Let me be clear however. I am not sympathetic to Islamic radicalism. I’m not saying that any particular kind of violence is justified. I am just sick and tired of hearing the American media talking about how the Orlando massacre was the worst in U.S. history. That’s not true. That’s not correct. Why don’t they ever report about the massacres that Native people suffered? It bothers me sometimes when these kinds of thoughts come up in my mind – but they do.

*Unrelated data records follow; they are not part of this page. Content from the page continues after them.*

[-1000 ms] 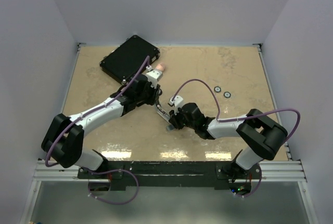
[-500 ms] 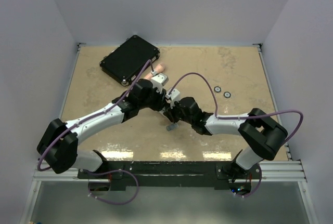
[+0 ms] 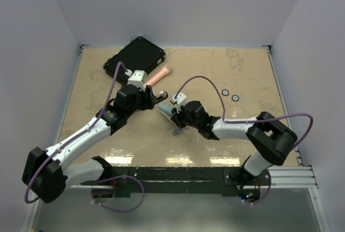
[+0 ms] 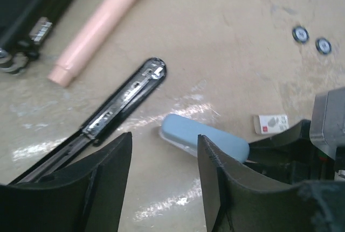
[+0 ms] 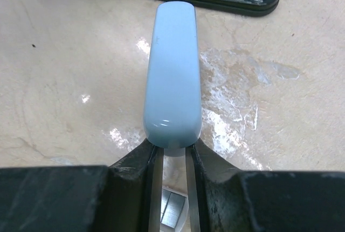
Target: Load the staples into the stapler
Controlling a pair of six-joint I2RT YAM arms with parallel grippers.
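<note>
Right jaws grip the blue stapler (image 3: 168, 112); left jaws stand open, holding nothing.
Top: staples (image 3: 177, 132) lie on the worktop (image 3: 242, 70) just beside the right jaws; left wrist: black stapler (image 4: 126, 95) lies open; right wrist: staples (image 5: 171, 210) show between the jaws.

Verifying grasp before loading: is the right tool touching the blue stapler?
Touching. Right wrist view: fingers of the right tool pinch the near end of the blue stapler from both sides, no gap.

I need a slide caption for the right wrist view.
Right pincer grips the light blue stapler; a black stapler lies beyond.
</note>
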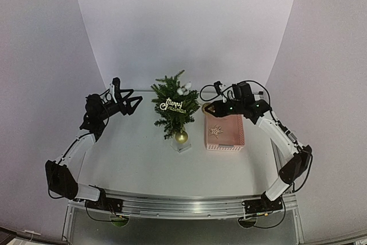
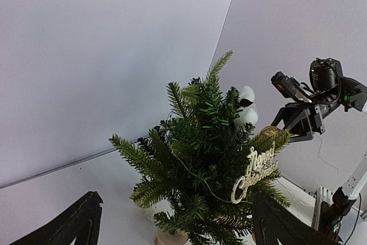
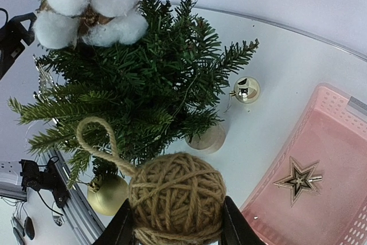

In my opinion, warfare and massacres have only evolved into the 21st century. The U.S. has an ugly past that is barely recognized in history books or any major media. I’m thinking it’s the ultimate example of white guilt – “Let’s not talk about our violent history against Native Americans (and African Americans) and maybe it will just go away.”

Get the Story:
Harlan McKosato: US Has Selective Memory Regarding Violence (Indian Country Today 7/27)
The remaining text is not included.